Renversant ! Le PSG remporte la Supercoupe au bout d’un scénario fou
Incroyable, irrationnel, mais terriblement parisien ! Au bord du gouffre, mené de deux buts et méconnaissable pendant plus de quatre-vingts minutes, le Paris Saint-Germain a signé une résurrection folle pour renverser Tottenham aux tirs au but (2-2, 4-3 t.a.b.) et s’offrir la Supercoupe d’Europe. Un premier trophée pour lancer la saison, arraché au mental, au caractère, peut-être même à la baraka qui accompagne les plus grands. La marque d’un champion d’Europe qui ne renonce jamais.
Quatre-vingts minutes de quasi-néant
Pourtant, pendant une éternité, il n’y eut pas de match, ou plutôt un seul acteur. Le champion d’Europe, à court de rythme pour sa reprise et sans aucun match amical dans les jambes, a subi la loi de Spurs bien plus affûtés. Logiquement, les Anglais menaient 2-0 grâce à Van de Ven (40e) et une tête de Porro (49e) sur laquelle le nouveau portier, Lucas Chevalier, connaissait des débuts compliqués. Le PSG était impuissant, sans idée, se dirigeant tout droit vers une défaite logique et sans appel.
Et puis, le déclic. Venu du banc, comme un symbole de la richesse de cet effectif. L’entrant Lee Kang-in, d’une frappe sèche et pure, réduisait le score à la 85e minute. Ce n’était plus un simple but pour l’honneur, c’était l’étincelle qui rallumait une flamme que l’on croyait éteinte. Soudain, galvanisé par ce sursaut d’orgueil, Paris se souvenait de son statut et jetait ses dernières forces dans une bataille qui semblait pourtant perdue.
Ramos, l’égalisation au bout de la nuit
Le temps additionnel fut une fournaise, un siège en règle du but londonien. Paris poussait, avec l’énergie du désespoir. Et sur un ultime centre d’Ousmane Dembélé, Gonçalo Ramos, lui aussi entré en jeu, s’élevait plus haut que tout le monde pour placer une tête rageuse qui trompait le gardien (94e). L’égalisation inespérée ! Le banc parisien exultait.
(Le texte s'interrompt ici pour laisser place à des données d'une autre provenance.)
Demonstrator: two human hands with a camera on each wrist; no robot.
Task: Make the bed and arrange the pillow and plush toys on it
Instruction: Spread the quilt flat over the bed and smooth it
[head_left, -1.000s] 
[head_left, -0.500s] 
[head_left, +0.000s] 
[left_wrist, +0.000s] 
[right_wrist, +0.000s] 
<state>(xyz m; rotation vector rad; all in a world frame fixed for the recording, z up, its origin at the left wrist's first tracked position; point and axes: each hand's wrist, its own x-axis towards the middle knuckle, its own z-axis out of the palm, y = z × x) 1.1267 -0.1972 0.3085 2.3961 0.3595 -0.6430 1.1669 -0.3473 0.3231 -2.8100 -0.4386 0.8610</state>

Le hold-up était en marche, direction la fatidique séance de tirs au but.
Et c’est là que le scénario a offert son plus beau retournement de situation, sa plus belle rédemption. Lucas Chevalier, malheureux sur le second but anglais pour sa grande première, s’est mué en héros de la soirée. En sortant la tentative décisive d’un tireur londonien, le jeune gardien a offert la victoire aux siens, validant sa première d’une manière inoubliable et faisant preuve d’un mental d’acier après des débuts si difficiles.
Un trophée au caractère pour le PSG
Ce trophée, le premier de la saison, a une saveur toute particulière. Il ne récompense pas la meilleure performance, loin de là, mais il couronne la plus grande force de caractère. Même bousculé, même dominé et loin de son meilleur niveau, ce PSG a prouvé qu’il avait des ressources mentales exceptionnelles. Pour bien lancer sa saison et effacer un peu le souvenir de la défaite en finale du Mondial des Clubs, Paris ne pouvait rêver d’un meilleur scénario. C’est peut-être ça, la fameuse « baraka » des champions.